#### [EXERCISE BRIEF]
For each line in the data below that holds "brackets", return a copy.

#### [COLLECTED MATERIAL]
++++++++++

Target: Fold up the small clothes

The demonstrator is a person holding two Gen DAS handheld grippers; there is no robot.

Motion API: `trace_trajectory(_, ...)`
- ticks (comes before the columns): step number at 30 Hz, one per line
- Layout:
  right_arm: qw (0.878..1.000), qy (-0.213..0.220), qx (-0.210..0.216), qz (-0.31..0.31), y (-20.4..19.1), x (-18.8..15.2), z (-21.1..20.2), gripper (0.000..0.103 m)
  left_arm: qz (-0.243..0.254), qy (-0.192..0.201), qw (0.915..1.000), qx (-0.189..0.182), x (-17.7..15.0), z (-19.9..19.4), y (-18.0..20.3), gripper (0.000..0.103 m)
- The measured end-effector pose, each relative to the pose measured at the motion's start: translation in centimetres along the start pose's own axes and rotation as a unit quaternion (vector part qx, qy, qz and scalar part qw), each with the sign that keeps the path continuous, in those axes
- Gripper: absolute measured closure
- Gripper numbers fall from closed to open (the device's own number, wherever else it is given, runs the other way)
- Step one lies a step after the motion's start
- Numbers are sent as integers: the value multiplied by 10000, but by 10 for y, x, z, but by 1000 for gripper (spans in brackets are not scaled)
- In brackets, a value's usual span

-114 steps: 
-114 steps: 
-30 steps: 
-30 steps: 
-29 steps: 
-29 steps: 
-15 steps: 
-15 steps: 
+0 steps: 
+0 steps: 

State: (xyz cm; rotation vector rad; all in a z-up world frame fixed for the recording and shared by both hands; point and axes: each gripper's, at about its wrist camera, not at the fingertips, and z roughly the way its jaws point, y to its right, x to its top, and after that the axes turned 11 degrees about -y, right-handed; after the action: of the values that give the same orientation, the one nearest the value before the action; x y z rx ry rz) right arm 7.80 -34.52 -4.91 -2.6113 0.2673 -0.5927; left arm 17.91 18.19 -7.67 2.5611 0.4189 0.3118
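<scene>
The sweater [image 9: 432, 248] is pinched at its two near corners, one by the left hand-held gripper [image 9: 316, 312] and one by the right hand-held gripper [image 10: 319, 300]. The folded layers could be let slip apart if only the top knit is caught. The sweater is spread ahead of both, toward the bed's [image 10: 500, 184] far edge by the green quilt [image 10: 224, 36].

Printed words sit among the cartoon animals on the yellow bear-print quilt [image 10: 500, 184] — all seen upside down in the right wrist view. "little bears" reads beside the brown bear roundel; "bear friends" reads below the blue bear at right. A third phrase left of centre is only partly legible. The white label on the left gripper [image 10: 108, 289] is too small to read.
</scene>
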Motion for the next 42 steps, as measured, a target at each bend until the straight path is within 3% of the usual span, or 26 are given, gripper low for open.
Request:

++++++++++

#### [WORKED SOLUTION]
- Numbers are sent as integers: the value multiplied by 10000, but by 10 for y, x, z, but by 1000 for gripper (spans in brackets are not scaled)
- In brackets, a value's usual span

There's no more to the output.